• _What is needed_
All lines in the material below that hold "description" should be found and copied.

----------------------------------------

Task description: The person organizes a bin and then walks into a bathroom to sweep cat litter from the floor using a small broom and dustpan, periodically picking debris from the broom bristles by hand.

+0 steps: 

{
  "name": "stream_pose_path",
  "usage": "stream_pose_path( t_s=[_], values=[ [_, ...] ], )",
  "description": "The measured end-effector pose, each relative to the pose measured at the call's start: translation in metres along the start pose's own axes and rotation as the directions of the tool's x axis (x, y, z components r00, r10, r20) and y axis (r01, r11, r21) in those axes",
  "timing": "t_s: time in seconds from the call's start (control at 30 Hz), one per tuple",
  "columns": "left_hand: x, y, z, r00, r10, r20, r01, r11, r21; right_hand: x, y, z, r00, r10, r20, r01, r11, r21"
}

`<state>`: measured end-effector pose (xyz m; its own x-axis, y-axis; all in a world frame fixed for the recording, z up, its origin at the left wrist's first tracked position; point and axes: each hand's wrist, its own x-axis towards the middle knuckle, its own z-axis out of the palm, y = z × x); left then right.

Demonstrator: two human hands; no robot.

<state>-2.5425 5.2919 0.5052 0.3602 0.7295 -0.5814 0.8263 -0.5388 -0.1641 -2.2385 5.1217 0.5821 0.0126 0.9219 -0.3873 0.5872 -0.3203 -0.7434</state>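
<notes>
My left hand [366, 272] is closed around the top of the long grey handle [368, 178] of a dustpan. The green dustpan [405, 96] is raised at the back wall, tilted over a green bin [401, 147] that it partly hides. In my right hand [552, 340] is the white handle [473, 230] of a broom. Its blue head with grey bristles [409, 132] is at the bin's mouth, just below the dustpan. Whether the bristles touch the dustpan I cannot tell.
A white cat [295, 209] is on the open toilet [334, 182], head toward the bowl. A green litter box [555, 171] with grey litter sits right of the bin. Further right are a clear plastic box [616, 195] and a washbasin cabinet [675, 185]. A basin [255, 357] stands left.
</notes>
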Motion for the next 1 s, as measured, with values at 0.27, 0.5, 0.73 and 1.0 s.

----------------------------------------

• _Task answer_
Task description: The person organizes a bin and then walks into a bathroom to sweep cat litter from the floor using a small broom and dustpan, periodically picking debris from the broom bristles by hand.
  "description": "The measured end-effector pose, each relative to the pose measured at the call's start: translation in metres along the start pose's own axes and rotation as the directions of the tool's x axis (x, y, z components r00, r10, r20) and y axis (r01, r11, r21) in those axes",

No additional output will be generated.